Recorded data
----

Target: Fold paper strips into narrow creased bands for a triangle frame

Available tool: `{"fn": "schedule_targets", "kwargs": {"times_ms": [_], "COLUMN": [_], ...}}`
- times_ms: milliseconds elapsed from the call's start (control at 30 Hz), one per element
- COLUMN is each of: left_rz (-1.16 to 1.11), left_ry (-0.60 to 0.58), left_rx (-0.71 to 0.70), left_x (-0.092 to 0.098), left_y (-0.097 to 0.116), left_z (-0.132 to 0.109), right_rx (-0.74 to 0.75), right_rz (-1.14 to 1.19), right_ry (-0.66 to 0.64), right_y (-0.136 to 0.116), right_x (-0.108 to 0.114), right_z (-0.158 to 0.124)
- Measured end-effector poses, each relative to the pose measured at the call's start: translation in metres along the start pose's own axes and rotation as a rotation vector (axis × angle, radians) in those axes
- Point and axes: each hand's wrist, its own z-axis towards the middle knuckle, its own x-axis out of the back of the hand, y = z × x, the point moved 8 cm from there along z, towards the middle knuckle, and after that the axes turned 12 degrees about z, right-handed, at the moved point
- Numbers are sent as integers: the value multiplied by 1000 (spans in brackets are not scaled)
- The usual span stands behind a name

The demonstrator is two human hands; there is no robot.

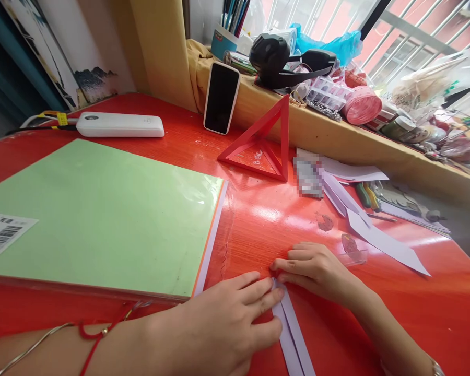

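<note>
A folded lavender paper strip [295, 339] lies on the red tabletop in front of me, a crease or layered edge running along its length. My left hand [243, 316] rests over its left side, fingers pressed on the strip near the upper end. At that same end, the fingers of my right hand [311, 269] are closed on the paper's tip, close to my left fingertips. The thumb of my left hand is not clearly visible. Loose lavender paper strips [384, 243] lie beyond my right hand.
A green pack of sheets [121, 219] covers the left side. Behind stand a white power bank [121, 125], a propped phone [221, 99] and a red triangular frame [284, 141]. Green-and-yellow-handled pliers [367, 196] lie at right. The crowded ledge [376, 141] holds a pen cup [223, 43].
</note>
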Motion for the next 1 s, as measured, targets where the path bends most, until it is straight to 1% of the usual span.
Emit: {"fn": "schedule_targets", "kwargs": {"times_ms": [267, 533, 767, 867, 1000], "left_rz": [-41, -57, -61, -44, -32], "left_ry": [-44, -21, -24, -29, -28], "left_rx": [8, 16, 18, 21, 15], "left_x": [1, 3, -1, -4, -6], "left_y": [0, -3, 0, 1, 1], "left_z": [1, 2, 0, -2, -2], "right_rx": [-61, -114, -181, -171, -121], "right_rz": [9, 8, 44, 96, 144], "right_ry": [31, 77, 171, 146, 57], "right_y": [5, 8, 18, 20, 15], "right_x": [-2, -4, -1, 1, 2], "right_z": [-2, -3, -2, -5, -11]}}
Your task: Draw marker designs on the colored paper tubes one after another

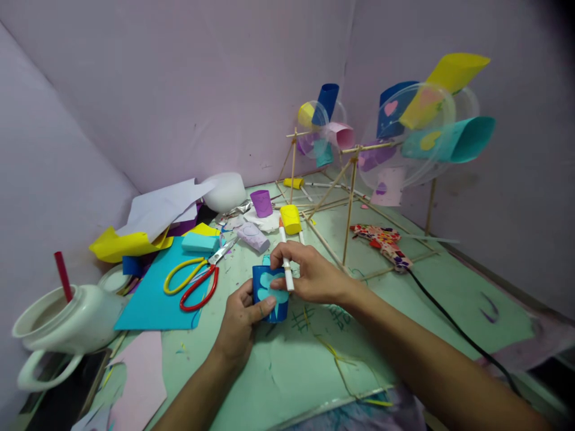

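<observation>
My left hand (pixel 239 323) is closed around a short dark blue paper tube (pixel 282 312), thumb across its front. A light blue flower-shaped cutout (pixel 266 280) lies on the tube's face. Pinched in my right hand (pixel 312 275) is a slim white pen-like stick (pixel 288 276) with an orange upper end; its exact kind is unclear. The right fingertips also reach the cutout. Just behind the hands stand a yellow paper tube (pixel 290 219) and a purple one (pixel 261 204), with a pale lilac tube (pixel 253 237) lying on its side.
Red-and-yellow-handled scissors (pixel 211 266) rest on a blue sheet (pixel 153 302) at left, near a white teapot-like vessel (pixel 85 317). Stick frames carry paper-tube wheels (pixel 404 134) at right. A patterned glue-gun-shaped tool (pixel 380 239) trails a black cord (pixel 449 320).
</observation>
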`<action>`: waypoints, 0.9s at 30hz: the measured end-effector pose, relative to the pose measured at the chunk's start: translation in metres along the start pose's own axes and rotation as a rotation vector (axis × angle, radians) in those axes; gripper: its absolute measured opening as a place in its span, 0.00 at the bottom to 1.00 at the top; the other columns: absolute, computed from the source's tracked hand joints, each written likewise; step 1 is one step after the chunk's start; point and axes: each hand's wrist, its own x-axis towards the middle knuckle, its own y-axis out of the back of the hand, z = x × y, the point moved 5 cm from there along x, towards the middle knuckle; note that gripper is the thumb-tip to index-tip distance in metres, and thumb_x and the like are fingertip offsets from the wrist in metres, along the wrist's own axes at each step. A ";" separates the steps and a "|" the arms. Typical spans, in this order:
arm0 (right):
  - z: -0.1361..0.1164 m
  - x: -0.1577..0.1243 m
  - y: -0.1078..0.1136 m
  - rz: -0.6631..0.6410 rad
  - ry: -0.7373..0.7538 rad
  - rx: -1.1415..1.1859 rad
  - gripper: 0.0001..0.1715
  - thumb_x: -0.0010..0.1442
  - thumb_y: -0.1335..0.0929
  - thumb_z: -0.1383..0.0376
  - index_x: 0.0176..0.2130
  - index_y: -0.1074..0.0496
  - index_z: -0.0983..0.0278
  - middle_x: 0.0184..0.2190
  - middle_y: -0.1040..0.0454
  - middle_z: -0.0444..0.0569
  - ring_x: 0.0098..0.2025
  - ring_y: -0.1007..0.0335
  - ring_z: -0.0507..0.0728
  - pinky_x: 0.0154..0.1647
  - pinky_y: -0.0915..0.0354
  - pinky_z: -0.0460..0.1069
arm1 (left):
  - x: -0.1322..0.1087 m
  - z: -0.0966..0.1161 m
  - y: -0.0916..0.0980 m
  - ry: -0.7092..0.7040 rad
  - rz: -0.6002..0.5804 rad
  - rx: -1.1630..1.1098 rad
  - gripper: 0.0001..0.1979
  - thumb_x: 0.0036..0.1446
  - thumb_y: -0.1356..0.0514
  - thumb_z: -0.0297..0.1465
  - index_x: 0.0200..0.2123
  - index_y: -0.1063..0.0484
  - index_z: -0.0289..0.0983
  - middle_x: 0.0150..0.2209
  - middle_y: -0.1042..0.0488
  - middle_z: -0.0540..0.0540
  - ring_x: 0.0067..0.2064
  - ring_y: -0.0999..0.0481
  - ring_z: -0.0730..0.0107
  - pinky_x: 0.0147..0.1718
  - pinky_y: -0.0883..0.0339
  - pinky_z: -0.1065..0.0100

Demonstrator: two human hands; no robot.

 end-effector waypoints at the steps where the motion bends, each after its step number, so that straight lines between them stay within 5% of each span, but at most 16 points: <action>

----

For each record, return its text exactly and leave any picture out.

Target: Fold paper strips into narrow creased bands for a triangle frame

Available tool: `{"fn": "schedule_targets", "kwargs": {"times_ms": [_], "COLUMN": [_], ...}}`
- times_ms: milliseconds elapsed from the call's start (control at 30 Hz), one per element
- COLUMN is each of: left_rz (-1.16 to 1.11), left_ry (-0.60 to 0.58), left_rx (-0.71 to 0.70), left_x (-0.092 to 0.098), left_y (-0.097 to 0.116), left_z (-0.132 to 0.109), right_rx (-0.74 to 0.75), right_rz (-1.14 to 1.19), right_ry (-0.66 to 0.64), right_y (-0.136 to 0.116), right_x (-0.108 to 0.114), right_z (-0.158 to 0.124)
- Measured end-effector poses, each relative to the pose measured at the call's start: translation in metres along the start pose's own axes and rotation as a rotation vector (axis × angle, radians) in those axes
- Point and axes: each hand's wrist, its own z-axis towards the middle knuckle, its own x-axis out of the back of the hand, y = z × x, the point moved 8 cm from there along z, towards the middle knuckle, and after that the axes turned 12 degrees about z, right-handed, at the moved point
- Numbers are sent as integers: the value multiplied by 1000 (spans in brackets are not scaled)
- The usual span stands behind a name

The demonstrator is two human hands; there is no robot.


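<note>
A folded lavender paper strip [295, 339] lies on the red tabletop in front of me, a crease or layered edge running along its length. My left hand [243, 316] rests over its left side, fingers pressed on the strip near the upper end. At that same end, the fingers of my right hand [311, 269] are closed on the paper's tip, close to my left fingertips. The thumb of my left hand is not clearly visible. Loose lavender paper strips [384, 243] lie beyond my right hand.
A green pack of sheets [121, 219] covers the left side. Behind stand a white power bank [121, 125], a propped phone [221, 99] and a red triangular frame [284, 141]. Green-and-yellow-handled pliers [367, 196] lie at right. The crowded ledge [376, 141] holds a pen cup [223, 43].
</note>
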Motion for the next 1 s, as measured, targets where the path bends most, until it is straight to 1% of the usual span.
Emit: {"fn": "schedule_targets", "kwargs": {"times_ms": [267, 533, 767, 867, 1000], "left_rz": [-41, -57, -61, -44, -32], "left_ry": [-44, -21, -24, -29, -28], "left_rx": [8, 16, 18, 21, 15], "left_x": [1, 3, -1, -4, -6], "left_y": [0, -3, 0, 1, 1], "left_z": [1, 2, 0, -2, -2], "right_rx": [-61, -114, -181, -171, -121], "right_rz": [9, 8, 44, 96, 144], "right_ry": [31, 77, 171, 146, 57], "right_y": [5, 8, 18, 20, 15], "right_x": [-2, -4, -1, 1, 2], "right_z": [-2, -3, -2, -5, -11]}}
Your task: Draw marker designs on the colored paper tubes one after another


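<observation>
My left hand (pixel 239 323) is closed around a short dark blue paper tube (pixel 282 312), thumb across its front. A light blue flower-shaped cutout (pixel 266 280) lies on the tube's face. Pinched in my right hand (pixel 312 275) is a slim white pen-like stick (pixel 288 276) with an orange upper end; its exact kind is unclear. The right fingertips also reach the cutout. Just behind the hands stand a yellow paper tube (pixel 290 219) and a purple one (pixel 261 204), with a pale lilac tube (pixel 253 237) lying on its side.
Red-and-yellow-handled scissors (pixel 211 266) rest on a blue sheet (pixel 153 302) at left, near a white teapot-like vessel (pixel 85 317). Stick frames carry paper-tube wheels (pixel 404 134) at right. A patterned glue-gun-shaped tool (pixel 380 239) trails a black cord (pixel 449 320).
</observation>
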`<action>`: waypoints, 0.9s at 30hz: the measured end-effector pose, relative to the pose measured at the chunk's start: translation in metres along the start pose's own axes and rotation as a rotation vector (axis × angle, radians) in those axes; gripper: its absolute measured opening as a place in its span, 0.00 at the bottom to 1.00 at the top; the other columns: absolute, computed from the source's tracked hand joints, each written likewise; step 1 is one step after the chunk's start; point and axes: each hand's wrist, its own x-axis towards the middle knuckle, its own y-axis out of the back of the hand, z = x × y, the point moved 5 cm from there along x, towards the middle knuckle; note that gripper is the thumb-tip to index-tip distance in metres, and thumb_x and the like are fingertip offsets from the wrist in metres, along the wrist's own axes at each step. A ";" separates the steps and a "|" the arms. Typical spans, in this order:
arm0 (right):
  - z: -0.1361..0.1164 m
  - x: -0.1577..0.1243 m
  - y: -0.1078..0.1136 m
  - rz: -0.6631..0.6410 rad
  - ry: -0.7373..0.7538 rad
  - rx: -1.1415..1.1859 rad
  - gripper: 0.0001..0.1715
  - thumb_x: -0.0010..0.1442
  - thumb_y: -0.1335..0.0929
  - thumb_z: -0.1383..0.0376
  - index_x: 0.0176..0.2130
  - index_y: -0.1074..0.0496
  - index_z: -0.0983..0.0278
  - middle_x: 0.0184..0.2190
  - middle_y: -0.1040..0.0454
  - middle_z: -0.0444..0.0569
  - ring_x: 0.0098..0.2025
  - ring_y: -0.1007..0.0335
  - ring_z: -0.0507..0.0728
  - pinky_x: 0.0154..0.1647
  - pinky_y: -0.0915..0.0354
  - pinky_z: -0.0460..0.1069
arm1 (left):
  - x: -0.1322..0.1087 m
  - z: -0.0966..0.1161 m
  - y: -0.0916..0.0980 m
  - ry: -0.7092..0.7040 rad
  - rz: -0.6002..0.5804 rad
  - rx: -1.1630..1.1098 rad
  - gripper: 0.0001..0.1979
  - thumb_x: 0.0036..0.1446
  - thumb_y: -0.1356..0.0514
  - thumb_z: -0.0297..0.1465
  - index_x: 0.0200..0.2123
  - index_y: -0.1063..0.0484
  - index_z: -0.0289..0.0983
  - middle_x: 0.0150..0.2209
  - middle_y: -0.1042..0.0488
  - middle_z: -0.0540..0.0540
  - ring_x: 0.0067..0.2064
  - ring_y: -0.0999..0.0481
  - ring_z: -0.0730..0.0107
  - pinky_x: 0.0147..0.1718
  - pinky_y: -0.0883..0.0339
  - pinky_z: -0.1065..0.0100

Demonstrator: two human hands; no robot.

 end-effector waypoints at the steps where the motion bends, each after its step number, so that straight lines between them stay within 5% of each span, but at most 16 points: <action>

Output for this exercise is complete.